What you are asked to do |
Show every line of the data below that includes the word "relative".

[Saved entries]
------------
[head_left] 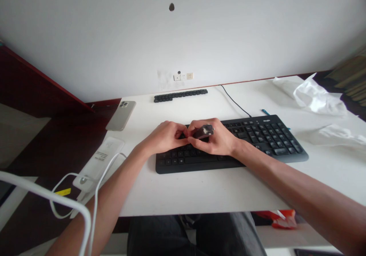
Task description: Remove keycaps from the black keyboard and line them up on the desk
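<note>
A black keyboard (pixel 200 166) lies on the white desk, with both hands over its left half. My right hand (pixel 219 137) is closed around a dark tool (pixel 203 131) whose worn, whitish-chipped end sticks up out of the grip; its lower end is hidden, so its kind does not show. Close against the right fingertips, my left hand (pixel 167 136) is closed in a pinch above the keys. Whatever lies between its thumb and forefinger is hidden. Behind the keyboard, black keycaps (pixel 183 94) are lined up in a long row with a shorter one in front.
A phone (pixel 121 115) lies face down at the left, near a white power strip (pixel 98 160) with white cables (pixel 98 187). A teal stick (pixel 265 111) pokes out behind the keyboard. Crumpled white plastic (pixel 314 95) covers the right side. The keyboard's cord (pixel 236 101) runs toward the wall.
</note>
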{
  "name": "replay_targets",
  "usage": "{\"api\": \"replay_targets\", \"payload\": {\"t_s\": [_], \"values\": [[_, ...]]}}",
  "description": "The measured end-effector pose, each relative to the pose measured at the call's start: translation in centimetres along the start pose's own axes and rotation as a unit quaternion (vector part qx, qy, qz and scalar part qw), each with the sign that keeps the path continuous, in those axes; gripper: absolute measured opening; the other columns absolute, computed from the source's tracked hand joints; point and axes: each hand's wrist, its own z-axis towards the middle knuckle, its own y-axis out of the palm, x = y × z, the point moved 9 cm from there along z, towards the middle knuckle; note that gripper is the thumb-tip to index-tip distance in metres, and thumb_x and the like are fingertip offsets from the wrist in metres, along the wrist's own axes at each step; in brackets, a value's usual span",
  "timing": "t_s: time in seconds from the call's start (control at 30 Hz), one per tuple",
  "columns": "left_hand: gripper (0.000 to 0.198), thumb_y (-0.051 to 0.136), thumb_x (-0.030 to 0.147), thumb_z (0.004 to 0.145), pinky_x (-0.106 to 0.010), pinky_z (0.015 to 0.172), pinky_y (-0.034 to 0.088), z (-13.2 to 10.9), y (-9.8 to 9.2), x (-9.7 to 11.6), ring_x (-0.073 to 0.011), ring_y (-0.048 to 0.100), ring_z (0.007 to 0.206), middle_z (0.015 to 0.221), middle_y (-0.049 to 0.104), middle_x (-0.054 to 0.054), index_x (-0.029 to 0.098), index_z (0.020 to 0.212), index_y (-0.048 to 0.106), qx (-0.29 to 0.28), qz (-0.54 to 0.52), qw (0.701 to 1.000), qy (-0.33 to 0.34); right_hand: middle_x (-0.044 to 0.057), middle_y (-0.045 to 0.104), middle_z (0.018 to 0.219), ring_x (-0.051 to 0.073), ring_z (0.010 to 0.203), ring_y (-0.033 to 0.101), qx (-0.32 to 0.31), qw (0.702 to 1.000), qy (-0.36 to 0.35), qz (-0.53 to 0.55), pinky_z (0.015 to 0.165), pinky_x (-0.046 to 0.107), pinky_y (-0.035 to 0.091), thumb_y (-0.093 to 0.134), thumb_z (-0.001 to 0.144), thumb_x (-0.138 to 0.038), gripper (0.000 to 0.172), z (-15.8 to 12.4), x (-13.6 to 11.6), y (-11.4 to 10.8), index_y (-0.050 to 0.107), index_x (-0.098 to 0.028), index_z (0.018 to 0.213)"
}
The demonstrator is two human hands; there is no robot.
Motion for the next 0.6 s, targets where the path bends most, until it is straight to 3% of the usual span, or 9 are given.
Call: {"api": "replay_targets", "payload": {"t_s": [0.17,0.37,0.5,0.6], "values": [[0.029,0.071,0.039,0.084,-0.027,0.056,0.027,-0.1,0.0,0.3,-0.0111,0.041,0.057,0.06,0.051,0.004,0.019,0.068,0.057,0.007,0.032,0.999,0.011,0.004,0.064,0.082,0.014,0.068,0.056,-0.026,0.999,-0.04,0.009,0.066,0.029,0.045,0.062,0.093,-0.02,0.014,0.2,-0.8,1.3,0.064,-0.019,0.079],[0.016,0.067,0.034,0.089,-0.029,0.064,0.04,-0.1,0.2,1.4,-0.0165,0.056,0.072,0.082,0.064,0.0,0.021,0.086,0.058,0.046,0.064,0.995,0.062,0.007,0.066,0.084,0.019,0.079,0.06,-0.009,0.998,-0.059,0.022,0.076,0.034,0.048,0.052,0.103,-0.026,0.028,0.1,-1.1,1.1,0.063,-0.02,0.078],[0.013,0.066,0.033,0.092,-0.035,0.085,0.052,-0.2,0.6,2.4,-0.0233,0.062,0.1,0.107,0.065,-0.006,0.022,0.096,0.061,0.086,0.1,0.983,0.124,0.003,0.059,0.072,0.016,0.066,0.05,-0.008,0.998,-0.06,0.01,0.065,0.033,0.042,0.051,0.104,-0.027,0.034,0.0,-1.2,1.0,0.055,-0.021,0.071],[0.03,0.063,0.034,0.097,-0.042,0.108,0.049,-0.1,1.4,2.3,-0.0264,0.058,0.127,0.141,0.058,-0.009,0.024,0.125,0.062,0.089,0.105,0.98,0.143,0.003,0.06,0.072,0.016,0.067,0.051,-0.008,0.998,-0.061,0.019,0.068,0.032,0.044,0.05,0.104,-0.027,0.034,0.0,-1.2,1.0,0.053,-0.022,0.07]]}}
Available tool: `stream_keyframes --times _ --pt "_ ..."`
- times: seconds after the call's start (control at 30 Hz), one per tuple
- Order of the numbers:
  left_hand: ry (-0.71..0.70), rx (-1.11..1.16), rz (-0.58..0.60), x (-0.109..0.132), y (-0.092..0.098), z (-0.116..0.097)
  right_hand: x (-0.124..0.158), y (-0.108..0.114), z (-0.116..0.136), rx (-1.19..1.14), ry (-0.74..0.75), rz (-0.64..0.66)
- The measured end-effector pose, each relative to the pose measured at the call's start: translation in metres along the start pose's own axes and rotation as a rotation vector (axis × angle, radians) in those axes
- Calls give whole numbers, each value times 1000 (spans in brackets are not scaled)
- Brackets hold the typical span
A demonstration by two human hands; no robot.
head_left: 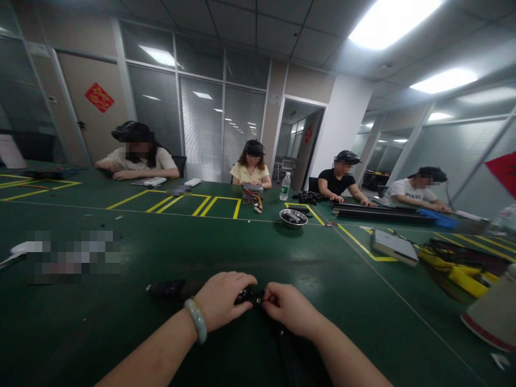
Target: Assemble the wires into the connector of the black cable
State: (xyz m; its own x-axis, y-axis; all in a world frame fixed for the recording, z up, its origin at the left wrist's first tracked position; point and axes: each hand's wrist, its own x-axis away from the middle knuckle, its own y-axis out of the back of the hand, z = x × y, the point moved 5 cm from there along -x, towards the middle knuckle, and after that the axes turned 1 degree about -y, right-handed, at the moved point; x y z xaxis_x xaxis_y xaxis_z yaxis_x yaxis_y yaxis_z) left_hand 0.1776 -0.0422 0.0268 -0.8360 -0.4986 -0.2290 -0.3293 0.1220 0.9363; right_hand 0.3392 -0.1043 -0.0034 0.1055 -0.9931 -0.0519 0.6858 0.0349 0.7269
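My left hand [221, 301], a pale green bangle at its wrist, is wrapped over a long black rod-like object [173, 289]. This object lies on the green table, its thicker end out to the left. From between the left thumb and fingers its dark end [245, 294] shows, with small metal spots. Close beside that end, my right hand [291, 309] is closed in a pinch. What sits between its fingertips is too small and dark to make out. A dim black strip-like part [284, 352] with a brass-coloured dot lies below the right hand.
A metal bowl [293, 218] of dark parts and a water bottle [285, 186] stand ahead. At right are a white-grey box [394, 247], yellow items [463, 274] and a pale container [494, 312]. A white cable [24, 248] lies left. Several people sit across the table.
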Motion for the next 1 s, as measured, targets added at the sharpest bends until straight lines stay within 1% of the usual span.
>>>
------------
Response area |
  "description": "The measured end-effector pose, each relative to the pose measured at the call's start: translation in centimetres along the start pose's own axes and rotation as a unit quaternion (vector part qx, qy, qz and scalar part qw), each with the sign that keeps the path continuous, in those axes; gripper: absolute measured opening; the other columns absolute, computed from the source's tracked hand joints; point and axes: each hand's wrist, its own z-axis towards the middle knuckle, its own y-axis out of the palm, x = y × z, the point moved 9 cm from there along z, towards the middle knuckle; note that gripper is the thumb-tip to index-tip distance in metres, and thumb_x and the like are fingertip offsets from the wrist in metres, along the wrist's own axes at each step; in brackets, a value's usual span",
- The measured end-effector pose, each relative to the pose measured at the call's start: translation in metres along the start pose's own axes and rotation as a rotation vector (axis × angle, radians) in those axes

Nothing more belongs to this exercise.